**Problem statement**. All of the data below needs to be set down again, exactly as shown.

**Information shown**.
====

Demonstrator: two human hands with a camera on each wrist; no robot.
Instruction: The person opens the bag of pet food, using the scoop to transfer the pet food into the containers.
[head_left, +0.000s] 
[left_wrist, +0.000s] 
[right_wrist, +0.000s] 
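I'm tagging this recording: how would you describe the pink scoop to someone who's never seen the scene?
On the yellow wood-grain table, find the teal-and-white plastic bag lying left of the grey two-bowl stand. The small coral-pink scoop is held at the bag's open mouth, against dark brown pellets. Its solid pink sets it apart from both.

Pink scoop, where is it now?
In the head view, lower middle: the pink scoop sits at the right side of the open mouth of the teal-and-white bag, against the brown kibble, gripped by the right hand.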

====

**Solution to this exercise**.
Demonstrator: two human hands with a camera on each wrist; no robot.
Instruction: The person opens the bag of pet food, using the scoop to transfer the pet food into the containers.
[head_left, +0.000s] 
[left_wrist, +0.000s] 
[right_wrist, +0.000s] 
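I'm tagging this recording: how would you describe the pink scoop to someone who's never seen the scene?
On the yellow wood-grain table, find the teal-and-white plastic bag lying left of the grey two-bowl stand. The small coral-pink scoop is held at the bag's open mouth, against dark brown pellets. Its solid pink sets it apart from both.

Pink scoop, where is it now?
In the head view, lower middle: the pink scoop sits at the right side of the open mouth of the teal-and-white bag, against the brown kibble, gripped by the right hand.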

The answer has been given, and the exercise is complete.